I'd like the data beneath this line reproduced exactly, without any of its images.

» Given information
══════════════════════════════

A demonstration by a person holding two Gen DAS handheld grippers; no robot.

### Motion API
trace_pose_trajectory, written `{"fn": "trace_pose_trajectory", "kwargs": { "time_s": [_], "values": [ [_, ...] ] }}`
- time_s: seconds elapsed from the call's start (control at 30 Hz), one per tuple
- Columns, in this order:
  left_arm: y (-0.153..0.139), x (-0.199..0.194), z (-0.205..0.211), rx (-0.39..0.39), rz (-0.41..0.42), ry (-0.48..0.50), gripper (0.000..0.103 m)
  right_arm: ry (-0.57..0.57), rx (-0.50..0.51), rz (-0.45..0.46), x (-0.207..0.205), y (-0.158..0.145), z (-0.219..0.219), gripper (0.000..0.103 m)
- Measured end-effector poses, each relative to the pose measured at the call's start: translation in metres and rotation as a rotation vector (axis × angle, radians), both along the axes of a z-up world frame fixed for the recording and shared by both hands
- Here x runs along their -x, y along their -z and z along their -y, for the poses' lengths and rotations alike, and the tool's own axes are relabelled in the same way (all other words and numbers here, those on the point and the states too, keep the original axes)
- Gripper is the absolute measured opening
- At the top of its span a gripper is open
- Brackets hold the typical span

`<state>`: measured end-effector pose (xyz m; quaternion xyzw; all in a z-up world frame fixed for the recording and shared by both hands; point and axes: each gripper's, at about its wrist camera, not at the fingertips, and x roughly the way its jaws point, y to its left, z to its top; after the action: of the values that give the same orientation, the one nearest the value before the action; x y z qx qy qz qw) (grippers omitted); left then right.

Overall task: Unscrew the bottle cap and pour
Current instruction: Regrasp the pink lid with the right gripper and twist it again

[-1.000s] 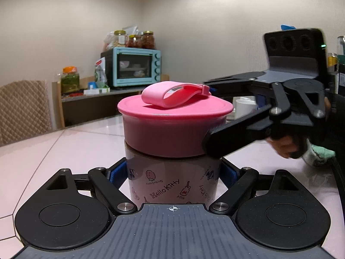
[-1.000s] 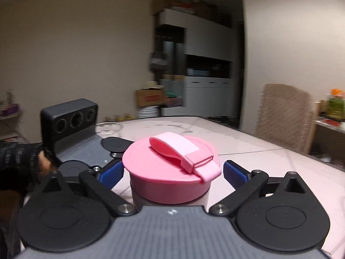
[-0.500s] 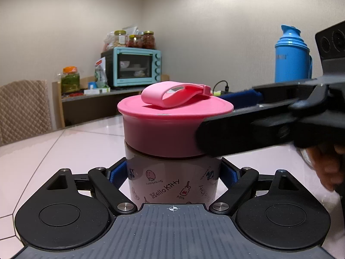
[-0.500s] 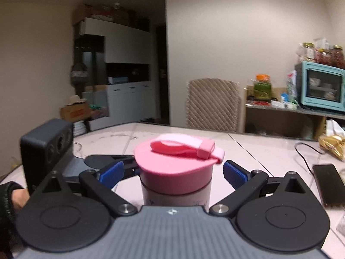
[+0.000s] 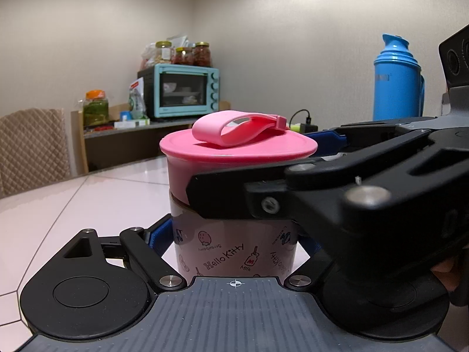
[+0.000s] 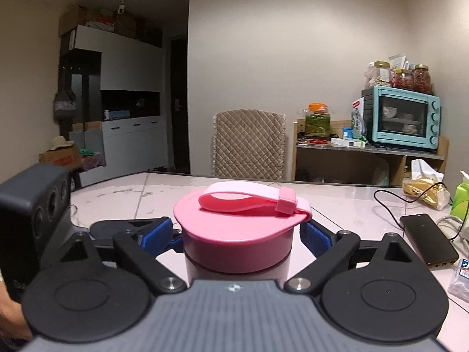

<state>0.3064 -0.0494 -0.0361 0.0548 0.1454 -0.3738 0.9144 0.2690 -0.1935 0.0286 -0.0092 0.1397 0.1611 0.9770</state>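
Note:
A pink Hello Kitty bottle [image 5: 231, 252] stands upright on the table. Its pink cap [image 5: 234, 161] with a looped strap [image 5: 237, 126] is on. My left gripper [image 5: 234, 243] is shut on the bottle's body, blue pads against both sides. My right gripper [image 6: 236, 234] is shut on the cap [image 6: 237, 234], one blue pad on each side of it. In the left wrist view the right gripper's black finger [image 5: 293, 199] crosses the front of the cap from the right. The left gripper's body [image 6: 35, 205] shows at the left of the right wrist view.
The pale tiled table [image 5: 88, 205] holds a blue thermos [image 5: 395, 85] at the far right, a black phone [image 6: 428, 240] with a cable, a gold snack bag [image 6: 425, 190] and a green carton [image 6: 461, 199]. A chair [image 6: 249, 143] and a shelf with a teal oven [image 6: 404, 117] stand behind.
My right gripper has swung round the bottle with the cap between its pads; the cap's strap points a different way in the left wrist view. The left gripper and bottle have stayed still.

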Motion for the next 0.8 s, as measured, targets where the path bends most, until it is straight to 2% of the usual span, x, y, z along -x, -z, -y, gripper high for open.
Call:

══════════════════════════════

» Answer to this task
A demonstration by a person holding two Gen DAS handheld grippers; no robot.

### Motion API
trace_pose_trajectory, written `{"fn": "trace_pose_trajectory", "kwargs": { "time_s": [_], "values": [ [_, ...] ] }}`
- time_s: seconds elapsed from the call's start (control at 30 Hz), one per tuple
- Columns, in this order:
  left_arm: y (-0.153..0.139), x (-0.199..0.194), z (-0.205..0.211), rx (-0.39..0.39), rz (-0.41..0.42), ry (-0.48..0.50), gripper (0.000..0.103 m)
  right_arm: ry (-0.57..0.57), rx (-0.50..0.51), rz (-0.45..0.46), x (-0.207..0.205), y (-0.158..0.145), z (-0.219..0.219), gripper (0.000..0.103 m)
- Measured end-effector poses, each relative to the pose measured at the call's start: translation in metres and rotation as a rotation vector (axis × angle, radians), both along the axes of a z-up world frame fixed for the recording and shared by both hands
- Here x runs along their -x, y along their -z and z along their -y, for the poses' lengths and rotations alike, and the tool's own axes are relabelled in the same way (all other words and numbers here, those on the point and the states too, keep the original axes)
- Gripper is the absolute measured opening
- At the top of its span a gripper is open
- Brackets hold the typical span

`<state>`: measured end-effector pose (xyz m; quaternion xyzw; all in a z-up world frame fixed for the recording and shared by both hands; point and axes: each gripper's, at about its wrist camera, not at the fingertips, and x roughly the way its jaws point, y to its left, z to its top; after the action: of the values that give the same orientation, the one nearest the value before the action; x y z qx qy qz qw) (grippers omitted); left then right.

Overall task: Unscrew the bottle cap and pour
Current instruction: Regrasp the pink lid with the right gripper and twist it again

[-1.000s] 
[-1.000s] 
[-0.500s] 
[-0.500s] 
[+0.000s] 
[+0.000s] 

<state>0.3064 -0.0494 -0.0361 0.0548 0.1454 -0.3738 0.9144 0.2690 -0.1935 0.0286 -0.0092 0.1397 0.1611 0.9770</state>
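Note:
A pink Hello Kitty bottle [image 5: 231, 252] stands upright on the table. Its pink cap [image 5: 234, 161] with a looped strap [image 5: 237, 126] is on. My left gripper [image 5: 234, 243] is shut on the bottle's body, blue pads against both sides. My right gripper [image 6: 236, 234] is shut on the cap [image 6: 237, 234], one blue pad on each side of it. In the left wrist view the right gripper's black finger [image 5: 293, 199] crosses the front of the cap from the right. The left gripper's body [image 6: 35, 205] shows at the left of the right wrist view.
The pale tiled table [image 5: 88, 205] holds a blue thermos [image 5: 395, 85] at the far right, a black phone [image 6: 428, 240] with a cable, a gold snack bag [image 6: 425, 190] and a green carton [image 6: 461, 199]. A chair [image 6: 249, 143] and a shelf with a teal oven [image 6: 404, 117] stand behind.
My right gripper has swung round the bottle with the cap between its pads; the cap's strap points a different way in the left wrist view. The left gripper and bottle have stayed still.
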
Motion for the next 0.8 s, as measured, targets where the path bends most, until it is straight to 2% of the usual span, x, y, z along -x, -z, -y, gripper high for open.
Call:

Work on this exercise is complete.